People made fun of Vista for User Access Control: the function of asking for confirmation when you were about to do something that could potentially reconfigure the system.  I lived with that function under Linux for a few years before getting the laptop, so I was glad to see it in a Windows system.  (As much as I like Linux as an OS, it’s a Microsoft world out there, so running Linux for business is not a practical option.)

So for a year and a half, I lived with Vista, and it seemed to work OK.  I had a couple of minor problems, but nothing too terrible:

  • The Windows XP driver for the printer at the office would work, and then toss its cookies after finishing the print job.  I could tell Vista to restart it automatically, but that didn’t help my CADD application, which ran each page in a batch as a separate print job.
  • Vista insisted on trying to figure out what sort of files were in each directory, and showing them to me in an appropriate format.  The result was that running Windows Explorer was somewhat of an adventure, as one directory would list details of the file, while another would show thumbnails.  I tried to force Vista to show me everything as a detailed listing, and it sort of helped.

Other than that, Vista was OK.  It ran my software and pretty much took everything I threw at it.  I had maybe two Blue Screens of Death in the eighteen months I had the machine, and they had fairly obvious causes.

And then, about a month ago for travelling, I bought a ‘netbook’ computer.  The newer machine has a pipsqueak processor and half the memory of my Vista box, but it runs perceptibly faster.  But the netbook runs Windows XP.

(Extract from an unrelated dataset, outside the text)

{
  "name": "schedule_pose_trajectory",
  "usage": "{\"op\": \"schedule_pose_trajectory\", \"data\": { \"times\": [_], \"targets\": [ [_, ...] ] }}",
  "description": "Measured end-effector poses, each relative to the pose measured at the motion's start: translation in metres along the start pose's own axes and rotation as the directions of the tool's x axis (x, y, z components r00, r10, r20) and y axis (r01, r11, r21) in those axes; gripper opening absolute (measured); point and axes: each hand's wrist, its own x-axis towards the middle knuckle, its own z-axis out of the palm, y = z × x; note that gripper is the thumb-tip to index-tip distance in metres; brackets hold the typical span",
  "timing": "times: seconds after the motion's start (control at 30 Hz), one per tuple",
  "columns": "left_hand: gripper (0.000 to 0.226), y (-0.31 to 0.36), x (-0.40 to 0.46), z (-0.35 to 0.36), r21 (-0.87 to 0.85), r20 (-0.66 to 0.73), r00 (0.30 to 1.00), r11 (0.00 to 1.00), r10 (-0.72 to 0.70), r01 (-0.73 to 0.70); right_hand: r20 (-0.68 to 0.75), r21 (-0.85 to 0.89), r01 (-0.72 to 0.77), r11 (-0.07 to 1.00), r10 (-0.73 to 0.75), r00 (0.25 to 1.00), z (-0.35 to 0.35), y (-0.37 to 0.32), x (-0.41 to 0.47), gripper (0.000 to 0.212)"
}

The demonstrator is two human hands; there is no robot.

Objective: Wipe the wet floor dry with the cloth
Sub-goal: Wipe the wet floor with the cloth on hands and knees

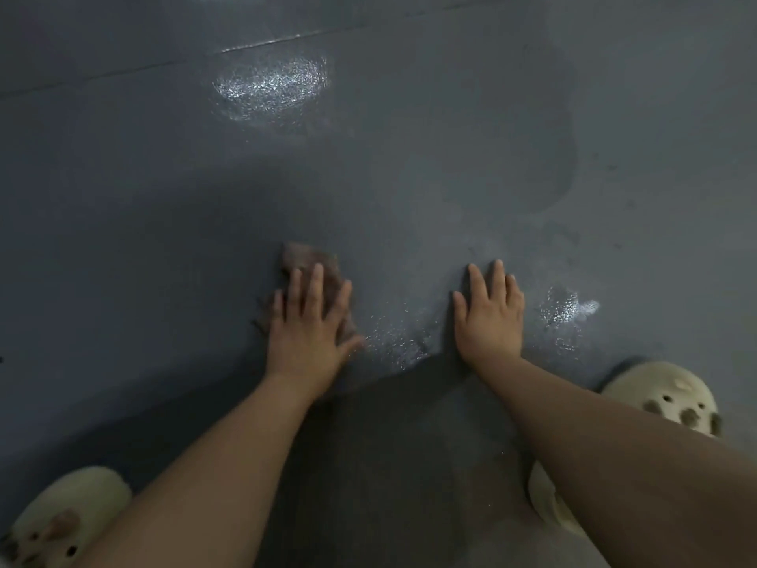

Anyhow, last Tuesday at 4:29 pm, my Vista box all of a sudden dropped dead.  I was writing a document when the screen went black.  Restarting didn’t help: it wouldn’t even access the disk, wouldn’t display an error message, wouldn’t even beep.  In a word, dead.  Fortunately, the disk was still OK, so I didn’t lose any data.  (But it’s much cooler to sigh, ‘Thank God for backups,’ when someone asks.)

So for a couple of days, I used my netbook as my work computer.  Everyone who saw it thought it was cool.  But I know I can’t go on that way forever: I couldn’t possibly do CADD on the netbook.

So yesterday, I bought a new Lenovo laptop.

It runs, and will continue to run, Windows XP, although it included a set of disks for installing Vista.

A machine cycle is a terrible thing to waste.